The present study showed that there was no significant benefit of neoadjuvant therapy in UL, consequently suggesting that upfront surgery without neoadjuvant therapy in UL is appropriate. However, one potential drawback to upfront surgery in UL is the possibility of surgical morbidity influencing the use of adjuvant therapy [19]. When surgeons face an unsuspected LN during surgery, they should consider the patient’s likely tolerability of esophagectomy and the subsequent adjuvant therapy [19, 20].

There are several limitations in the present study. First, the retrospective nature allows for the possibility of unobserved, and therefore uncontrolled, confounding factors or selection bias.
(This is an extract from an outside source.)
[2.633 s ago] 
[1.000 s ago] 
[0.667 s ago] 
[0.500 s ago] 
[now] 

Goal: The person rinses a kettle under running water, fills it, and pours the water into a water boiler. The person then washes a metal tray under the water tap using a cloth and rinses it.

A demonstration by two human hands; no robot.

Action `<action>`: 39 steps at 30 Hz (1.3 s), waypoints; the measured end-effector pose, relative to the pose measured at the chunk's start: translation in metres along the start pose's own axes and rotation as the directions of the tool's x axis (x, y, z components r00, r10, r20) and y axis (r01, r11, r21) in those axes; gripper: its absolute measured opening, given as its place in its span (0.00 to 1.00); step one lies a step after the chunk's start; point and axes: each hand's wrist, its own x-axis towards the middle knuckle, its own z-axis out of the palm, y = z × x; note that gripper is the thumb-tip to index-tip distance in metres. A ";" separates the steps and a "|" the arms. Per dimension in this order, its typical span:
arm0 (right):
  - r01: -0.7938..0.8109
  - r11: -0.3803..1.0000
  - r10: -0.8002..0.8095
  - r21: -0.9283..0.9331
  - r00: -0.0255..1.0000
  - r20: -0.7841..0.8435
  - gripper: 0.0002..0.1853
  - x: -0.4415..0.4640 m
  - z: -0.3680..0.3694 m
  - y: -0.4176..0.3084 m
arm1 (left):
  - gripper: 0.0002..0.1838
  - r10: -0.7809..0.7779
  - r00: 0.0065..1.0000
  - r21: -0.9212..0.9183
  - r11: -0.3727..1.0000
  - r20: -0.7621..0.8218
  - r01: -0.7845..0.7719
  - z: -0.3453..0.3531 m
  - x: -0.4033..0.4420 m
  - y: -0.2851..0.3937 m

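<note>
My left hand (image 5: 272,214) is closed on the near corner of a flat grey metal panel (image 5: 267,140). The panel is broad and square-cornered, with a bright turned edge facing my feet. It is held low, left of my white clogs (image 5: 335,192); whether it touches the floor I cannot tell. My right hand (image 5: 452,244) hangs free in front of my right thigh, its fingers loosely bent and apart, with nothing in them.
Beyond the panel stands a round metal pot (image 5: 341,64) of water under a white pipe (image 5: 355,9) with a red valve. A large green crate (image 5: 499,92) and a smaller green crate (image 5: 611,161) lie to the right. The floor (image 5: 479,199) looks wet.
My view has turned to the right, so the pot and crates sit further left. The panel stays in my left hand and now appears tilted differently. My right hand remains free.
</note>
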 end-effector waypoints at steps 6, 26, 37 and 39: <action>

Second, because of the small number of cases, especially in UL, and the possibility that the heterogeneity of the data could have affected the study findings, a propensity score matching method was carried out. Third, the shine-through phenomenon of PET-CT may also have affected preoperative evaluation.

Conclusions

In the present study, a propensity matched analysis showed that there were no significant differences in DFS between WL and UL after complete resections. In addition, neoadjuvant therapy did not confer a survival benefit in UL when adjuvant therapy was performed after complete resection. Therefore, preoperative invasive evaluation for a locoregional LN is not necessary when the LN is negative on PET-CT and upfront surgery without neoadjuvant therapy in UL is appropriate for patients that will be able to tolerate adjuvant therapy.